Botanisch: Vetiveria zizanioides, Familie der Süßgräser

Vorkommen: Asien, Indien, Mittelamerika

Botanische Merkmale und Vorkommen

Vetiver ist ein Gras mit einem extrem dichten Wurzelgeflecht und wird deshalb oft dort angebaut, wo die Landschaft von Bodenerosion bedroht wird.  Zum Räuchern werden die getrockneten Wurzeln verwendet, die je nach Beschaffenheit noch gereinigt bzw. klein geschnitten werden müssen.

Womit kann Vetiver gemischt werden?

Es verträgt sich gut mit Sandelholz weiß, Benzoe Siam, getrocknete Orangenschalen, Elemi, Sandarak, Dammar, Weihrauch, Sügras.

Wie duftet Vetiver? 

Aromatisch, intensiv, holzig, erdig

Wie wirkt Vetiver beim Räuchern?

Der Duft gilt als kräftigend und wird in Aphrodisiaka besonders wegen des Aromas geliebt. Während der Meditation wird der Duft von Vetiver geschätzt, weil es die Aufmerksamkeit steigert und zu einer klareren Wahrnehmung verhilft. Außerdem hat es eine stark beruhigende Wirkung bei Nervosität und Erschöpfungszuständen. Es hilft, Verspannungen, auch auf der Körperebene, sanft zu lösen. Es erdet und hebt gleichzeitig die Stimmung.

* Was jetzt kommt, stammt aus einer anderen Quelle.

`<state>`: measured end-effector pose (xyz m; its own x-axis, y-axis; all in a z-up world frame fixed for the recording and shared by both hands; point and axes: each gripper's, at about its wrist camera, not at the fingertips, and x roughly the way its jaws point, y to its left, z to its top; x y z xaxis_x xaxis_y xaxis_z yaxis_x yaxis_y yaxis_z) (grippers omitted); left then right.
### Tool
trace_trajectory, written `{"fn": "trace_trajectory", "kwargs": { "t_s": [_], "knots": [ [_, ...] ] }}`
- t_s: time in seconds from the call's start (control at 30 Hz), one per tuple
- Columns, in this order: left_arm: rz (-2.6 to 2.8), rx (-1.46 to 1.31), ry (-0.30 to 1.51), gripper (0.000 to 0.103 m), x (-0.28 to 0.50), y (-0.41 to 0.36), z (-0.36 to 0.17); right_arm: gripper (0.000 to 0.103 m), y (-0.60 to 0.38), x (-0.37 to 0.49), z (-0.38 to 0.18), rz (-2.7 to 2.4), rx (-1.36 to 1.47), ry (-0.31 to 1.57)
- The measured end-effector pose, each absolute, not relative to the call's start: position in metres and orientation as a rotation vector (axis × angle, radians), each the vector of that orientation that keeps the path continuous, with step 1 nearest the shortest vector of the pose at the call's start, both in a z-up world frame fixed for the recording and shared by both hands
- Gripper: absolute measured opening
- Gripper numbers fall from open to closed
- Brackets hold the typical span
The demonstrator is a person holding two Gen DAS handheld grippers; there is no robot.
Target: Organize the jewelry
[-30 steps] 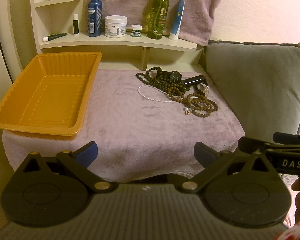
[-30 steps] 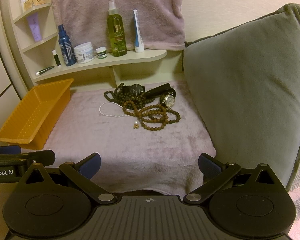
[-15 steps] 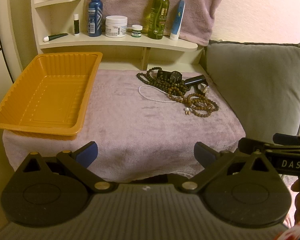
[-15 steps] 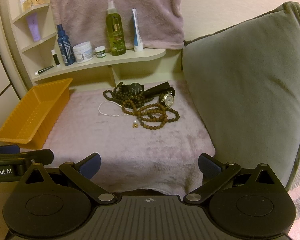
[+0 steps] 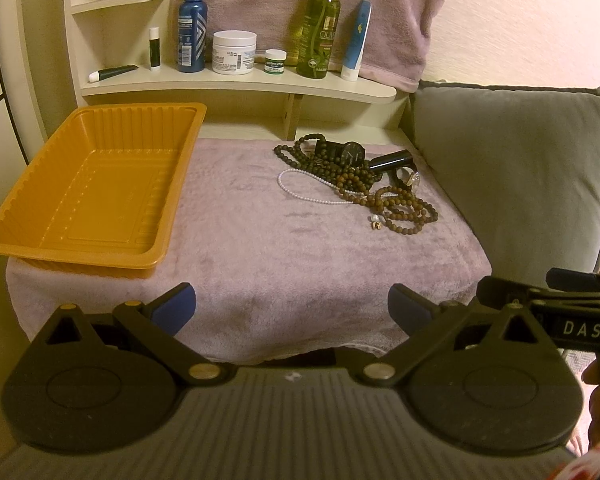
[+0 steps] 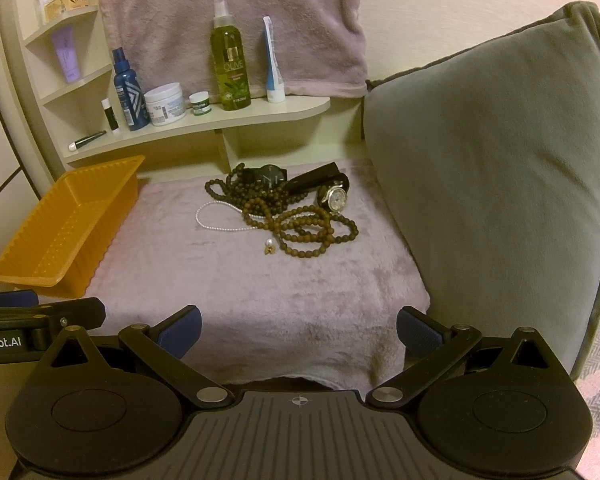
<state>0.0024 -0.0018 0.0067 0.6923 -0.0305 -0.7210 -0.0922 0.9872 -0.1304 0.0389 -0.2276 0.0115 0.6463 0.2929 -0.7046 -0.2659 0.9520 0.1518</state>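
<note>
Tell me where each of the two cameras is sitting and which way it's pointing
Left wrist: on the left hand-held gripper, open at the cloth's near edge, facing the shelf; orange tray ahead left, jewelry pile ahead right. The right hand-held gripper's side and a hand show at the right edge.
Right wrist: on the right hand-held gripper, open, further right, facing the same shelf; grey cushion fills its right side. The left hand-held gripper's side shows at the left edge.
Shared: tray, jewelry pile, green spray bottle.
</note>
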Motion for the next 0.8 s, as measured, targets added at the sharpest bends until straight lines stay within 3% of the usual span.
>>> {"fn": "trace_trajectory", "kwargs": {
  "t_s": [0.8],
  "knots": [
    [0.056, -0.2, 0.765, 0.101, 0.001, 0.016, 0.013, 0.103, -0.228, 0.039, 0.013, 0.329, 0.046, 0.767]
  ]
}}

Für eine Mücken vertreibende Räuchermischung kann folgendes gemischt werden:

Vetiver, Lemongras, Lavendel, Pelargonie

Kulturelle Hintergründe

Vetiver ist ein für die Parfümherstellung wichtiger Stoff, denn die rauchigen und erdigen Komponenten des Öls wandeln sich im Herstellungsprozess zu holzig-balsamischen, fast eleganten Duftnoten. In den Urprungsländern kommt es in vielfältiger Weise zum Einsatz: unter anderem auch für Matten und Decken, die nicht von Insekten befallen werden.